■ What to produce ■
I'd like the data beneath this line reproduced exactly, without any of its images.

====

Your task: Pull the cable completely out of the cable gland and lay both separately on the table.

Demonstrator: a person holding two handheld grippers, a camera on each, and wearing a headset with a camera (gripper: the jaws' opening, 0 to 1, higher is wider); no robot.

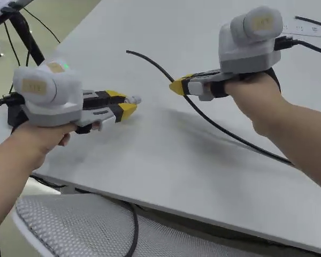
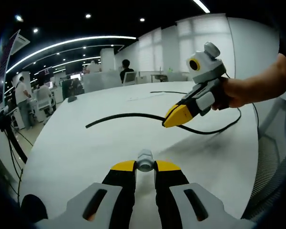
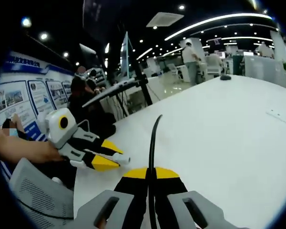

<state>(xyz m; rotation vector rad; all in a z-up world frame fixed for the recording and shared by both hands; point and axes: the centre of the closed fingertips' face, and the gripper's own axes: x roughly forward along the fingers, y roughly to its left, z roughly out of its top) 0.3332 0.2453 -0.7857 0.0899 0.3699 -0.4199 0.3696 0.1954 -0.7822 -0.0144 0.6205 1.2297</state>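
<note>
A small grey cable gland (image 2: 145, 160) sticks out from between the yellow tips of my left gripper (image 2: 145, 166), which is shut on it just above the white table; the same gland (image 1: 132, 100) shows at the left gripper (image 1: 127, 105) tips in the head view and as a pale stub (image 3: 124, 159) in the right gripper view. A black cable (image 1: 150, 61) is free of the gland. My right gripper (image 1: 176, 85) is shut on the cable, whose loose end (image 3: 155, 126) runs forward over the table. The cable (image 2: 124, 116) trails back under the right hand.
The white table (image 1: 166, 155) stretches wide around both grippers. A black stand (image 1: 24, 29) stands off the far left corner. A mesh chair (image 1: 80, 225) sits below the near edge. A white power strip (image 1: 310, 29) lies at the far right. People stand in the room behind.
</note>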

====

■ Output of the task ■
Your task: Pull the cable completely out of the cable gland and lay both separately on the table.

Demonstrator: a person holding two handheld grippers, a camera on each, and wearing a headset with a camera (gripper: the jaws' opening, 0 to 1, higher is wider); no robot.


<state>(xyz m; rotation vector rad; all in a z-up world frame fixed for the recording and shared by both hands; point and axes: the centre of the closed fingertips' face, and the gripper's own axes: x roughly forward along the fingers, y roughly to its left, z roughly out of its top) 0.3332 0.2453 -0.7857 0.0899 0.3699 -0.4199 0.3696 0.1954 -0.7822 -0.0144 0.6205 1.2297</state>
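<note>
A small grey cable gland (image 2: 145, 160) sticks out from between the yellow tips of my left gripper (image 2: 145, 166), which is shut on it just above the white table; the same gland (image 1: 132, 100) shows at the left gripper (image 1: 127, 105) tips in the head view and as a pale stub (image 3: 124, 159) in the right gripper view. A black cable (image 1: 150, 61) is free of the gland. My right gripper (image 1: 176, 85) is shut on the cable, whose loose end (image 3: 155, 126) runs forward over the table. The cable (image 2: 124, 116) trails back under the right hand.
The white table (image 1: 166, 155) stretches wide around both grippers. A black stand (image 1: 24, 29) stands off the far left corner. A mesh chair (image 1: 80, 225) sits below the near edge. A white power strip (image 1: 310, 29) lies at the far right. People stand in the room behind.
</note>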

Nothing remains to be added to the answer.